Von Christina Lüdeke
Sagenumwobene Gründung
Bereits in der Jungsteinzeit war das Prager Becken besiedelt. Fürstin Libussa und ihr Mann Přemysl, der Sage nach die Ahnherren des böhmischen Fürstenhauses der Přemysliden, sollen angeblich die Stadt Prag gegründet haben. Historisch belegt ist dies allerdings nicht.
Als offizielles Datum der Stadtgründung wird das Jahr 870 betrachtet, in dem der Grundstein für die Prager Burg gelegt wurde. Die Burg war Sitz böhmischer Regenten und ist heute das größte geschlossene Burgareal der Welt – wenn sich auch sein Aussehen im Lauf der Jahrhunderte oft verwandelt hat.
Besondere Bedeutung erlangte Prag im 14. Jahrhundert, als Karl IV., in Personalunion böhmischer König und Kaiser des Heiligen Römischen Reiches Deutscher Nation, Prag zur Reichshauptstadt und zum repräsentativen Kaisersitz erklärte.

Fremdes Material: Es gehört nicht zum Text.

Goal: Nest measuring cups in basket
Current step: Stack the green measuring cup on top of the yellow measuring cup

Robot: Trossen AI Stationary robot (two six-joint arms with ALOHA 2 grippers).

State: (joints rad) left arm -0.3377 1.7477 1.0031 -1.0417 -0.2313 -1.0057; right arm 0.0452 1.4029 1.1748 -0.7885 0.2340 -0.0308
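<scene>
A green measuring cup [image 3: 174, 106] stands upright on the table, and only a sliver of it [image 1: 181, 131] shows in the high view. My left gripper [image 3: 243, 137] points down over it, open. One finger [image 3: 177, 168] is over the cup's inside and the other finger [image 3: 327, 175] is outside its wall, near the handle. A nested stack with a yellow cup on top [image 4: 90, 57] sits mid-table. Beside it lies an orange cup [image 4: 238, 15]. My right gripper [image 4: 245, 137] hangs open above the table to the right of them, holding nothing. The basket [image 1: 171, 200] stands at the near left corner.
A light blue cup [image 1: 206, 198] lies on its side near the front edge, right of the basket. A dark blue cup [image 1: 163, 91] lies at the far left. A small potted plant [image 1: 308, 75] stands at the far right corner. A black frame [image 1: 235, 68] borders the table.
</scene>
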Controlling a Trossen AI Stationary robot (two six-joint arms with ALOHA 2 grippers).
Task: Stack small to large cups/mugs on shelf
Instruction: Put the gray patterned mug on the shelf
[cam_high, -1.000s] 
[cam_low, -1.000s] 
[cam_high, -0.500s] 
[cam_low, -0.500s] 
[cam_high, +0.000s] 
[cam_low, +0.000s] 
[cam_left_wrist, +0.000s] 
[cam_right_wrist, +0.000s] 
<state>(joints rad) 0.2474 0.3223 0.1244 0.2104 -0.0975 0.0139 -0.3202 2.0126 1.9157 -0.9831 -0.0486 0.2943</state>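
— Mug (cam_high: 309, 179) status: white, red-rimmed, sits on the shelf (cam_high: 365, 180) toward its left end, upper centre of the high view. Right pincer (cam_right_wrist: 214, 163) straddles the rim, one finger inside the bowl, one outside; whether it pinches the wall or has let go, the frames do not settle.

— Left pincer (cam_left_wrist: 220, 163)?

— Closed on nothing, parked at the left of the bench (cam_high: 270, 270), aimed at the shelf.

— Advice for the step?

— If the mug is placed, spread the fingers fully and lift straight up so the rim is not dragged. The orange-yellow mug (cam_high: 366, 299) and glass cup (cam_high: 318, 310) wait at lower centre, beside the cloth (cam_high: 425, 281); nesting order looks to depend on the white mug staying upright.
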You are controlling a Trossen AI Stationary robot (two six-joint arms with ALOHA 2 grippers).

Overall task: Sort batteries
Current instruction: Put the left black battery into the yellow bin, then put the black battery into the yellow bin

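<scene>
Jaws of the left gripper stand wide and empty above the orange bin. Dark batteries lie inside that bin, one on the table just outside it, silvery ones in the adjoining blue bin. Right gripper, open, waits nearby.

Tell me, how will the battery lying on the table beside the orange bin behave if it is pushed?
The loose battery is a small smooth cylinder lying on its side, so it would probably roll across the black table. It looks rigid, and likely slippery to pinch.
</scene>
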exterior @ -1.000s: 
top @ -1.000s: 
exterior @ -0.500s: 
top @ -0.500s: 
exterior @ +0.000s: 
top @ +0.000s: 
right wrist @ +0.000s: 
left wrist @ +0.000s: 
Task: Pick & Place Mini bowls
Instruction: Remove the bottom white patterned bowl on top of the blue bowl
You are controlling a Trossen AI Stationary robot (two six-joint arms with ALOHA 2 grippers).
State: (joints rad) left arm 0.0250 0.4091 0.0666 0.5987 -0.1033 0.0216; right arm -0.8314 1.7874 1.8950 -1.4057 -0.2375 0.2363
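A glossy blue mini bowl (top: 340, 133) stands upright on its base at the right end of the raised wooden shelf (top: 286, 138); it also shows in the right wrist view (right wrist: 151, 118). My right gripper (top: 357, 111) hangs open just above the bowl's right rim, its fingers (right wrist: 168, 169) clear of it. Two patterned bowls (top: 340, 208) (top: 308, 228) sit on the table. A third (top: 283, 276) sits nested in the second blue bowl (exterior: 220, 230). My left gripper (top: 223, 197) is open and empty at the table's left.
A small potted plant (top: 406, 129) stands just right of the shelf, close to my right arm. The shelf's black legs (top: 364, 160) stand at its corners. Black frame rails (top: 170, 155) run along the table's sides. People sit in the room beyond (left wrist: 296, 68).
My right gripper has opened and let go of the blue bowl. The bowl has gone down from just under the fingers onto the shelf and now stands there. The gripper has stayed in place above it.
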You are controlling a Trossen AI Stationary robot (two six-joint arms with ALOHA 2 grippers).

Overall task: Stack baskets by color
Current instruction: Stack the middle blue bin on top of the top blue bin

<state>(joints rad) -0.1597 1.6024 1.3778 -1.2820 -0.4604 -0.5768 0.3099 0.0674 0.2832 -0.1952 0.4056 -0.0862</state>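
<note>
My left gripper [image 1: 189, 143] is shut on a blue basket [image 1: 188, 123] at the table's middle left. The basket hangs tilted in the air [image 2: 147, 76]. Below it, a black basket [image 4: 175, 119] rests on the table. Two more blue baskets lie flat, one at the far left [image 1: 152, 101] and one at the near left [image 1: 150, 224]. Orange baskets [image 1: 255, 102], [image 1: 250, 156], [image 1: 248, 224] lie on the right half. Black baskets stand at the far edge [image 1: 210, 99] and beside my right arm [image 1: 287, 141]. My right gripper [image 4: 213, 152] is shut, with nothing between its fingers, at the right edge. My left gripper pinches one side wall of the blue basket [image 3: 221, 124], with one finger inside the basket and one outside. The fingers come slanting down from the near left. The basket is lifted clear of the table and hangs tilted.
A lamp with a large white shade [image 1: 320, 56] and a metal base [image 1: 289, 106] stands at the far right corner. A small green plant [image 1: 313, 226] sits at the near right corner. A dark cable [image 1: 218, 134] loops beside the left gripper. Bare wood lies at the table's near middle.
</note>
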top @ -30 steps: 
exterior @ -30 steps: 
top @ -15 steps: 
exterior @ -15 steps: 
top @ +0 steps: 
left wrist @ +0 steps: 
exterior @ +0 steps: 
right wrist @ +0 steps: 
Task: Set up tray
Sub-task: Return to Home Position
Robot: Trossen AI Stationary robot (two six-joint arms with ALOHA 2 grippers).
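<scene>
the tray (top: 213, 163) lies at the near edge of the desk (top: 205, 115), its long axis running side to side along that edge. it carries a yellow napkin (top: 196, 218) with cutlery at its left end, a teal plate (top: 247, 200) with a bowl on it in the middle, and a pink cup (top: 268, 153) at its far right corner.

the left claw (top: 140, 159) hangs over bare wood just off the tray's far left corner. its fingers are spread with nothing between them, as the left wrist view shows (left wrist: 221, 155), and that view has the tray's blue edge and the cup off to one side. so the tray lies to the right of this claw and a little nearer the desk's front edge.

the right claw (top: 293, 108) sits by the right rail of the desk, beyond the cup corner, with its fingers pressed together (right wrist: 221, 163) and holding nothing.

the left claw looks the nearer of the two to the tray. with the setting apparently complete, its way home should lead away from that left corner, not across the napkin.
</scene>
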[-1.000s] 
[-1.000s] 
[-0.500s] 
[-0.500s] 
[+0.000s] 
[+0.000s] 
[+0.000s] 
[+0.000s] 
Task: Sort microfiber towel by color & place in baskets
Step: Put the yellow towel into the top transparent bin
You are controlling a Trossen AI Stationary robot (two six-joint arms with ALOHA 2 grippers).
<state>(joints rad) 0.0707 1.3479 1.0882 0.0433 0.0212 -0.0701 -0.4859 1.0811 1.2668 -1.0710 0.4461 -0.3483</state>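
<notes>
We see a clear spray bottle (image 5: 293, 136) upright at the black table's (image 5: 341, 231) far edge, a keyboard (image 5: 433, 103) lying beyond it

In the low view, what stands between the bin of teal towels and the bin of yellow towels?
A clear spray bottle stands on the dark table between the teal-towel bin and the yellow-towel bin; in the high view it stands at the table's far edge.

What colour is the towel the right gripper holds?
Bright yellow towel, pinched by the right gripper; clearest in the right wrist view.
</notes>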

Eine weitere Blütezeit hatte die böhmische Metropole unter Rudolf II., ebenfalls Kaiser des Heiligen Römischen Reiches. Er machte Prag im 16. und Anfang des 17. Jahrhunderts zum Zentrum des politischen, gesellschaftlichen und kulturellen Lebens in Mitteleuropa.
Kaiser Rudolf II.
Ab dem 10. Jahrhundert gab es auch eine jüdische Gemeinde in Prag. Trotz vieler Einschränkungen war das Prager Ghetto lange Zeit das größte und bekannteste Zentrum jüdischen Lebens in Europa.
1939 wurde dann die Tschechoslowakei durch die deutsche Wehrmacht besetzt, wenig später ließ Adolf Hitler das "Reichsprotektorat Böhmen und Mähren" errichten. Fast die gesamte jüdische Bevölkerung wurde deportiert und ermordet; nur wenige überlebten.
Goldene Stadt lockt Touristen
Der Name "Prag" leitet sich vermutlich von den hohen Schwellen (tschechisch "praha") im Fluss Moldau ab, der die Stadt durchzieht.
Gleich mehrere Erklärungen gibt es dafür, warum Prag als "Goldene Stadt" bezeichnet wird: Zum einen ließ Kaiser Karl IV. die Türme der Prager Burg vergolden. Zum anderen unterstützte Rudolf II. mehrere Alchimisten bei der Suche nach Gold.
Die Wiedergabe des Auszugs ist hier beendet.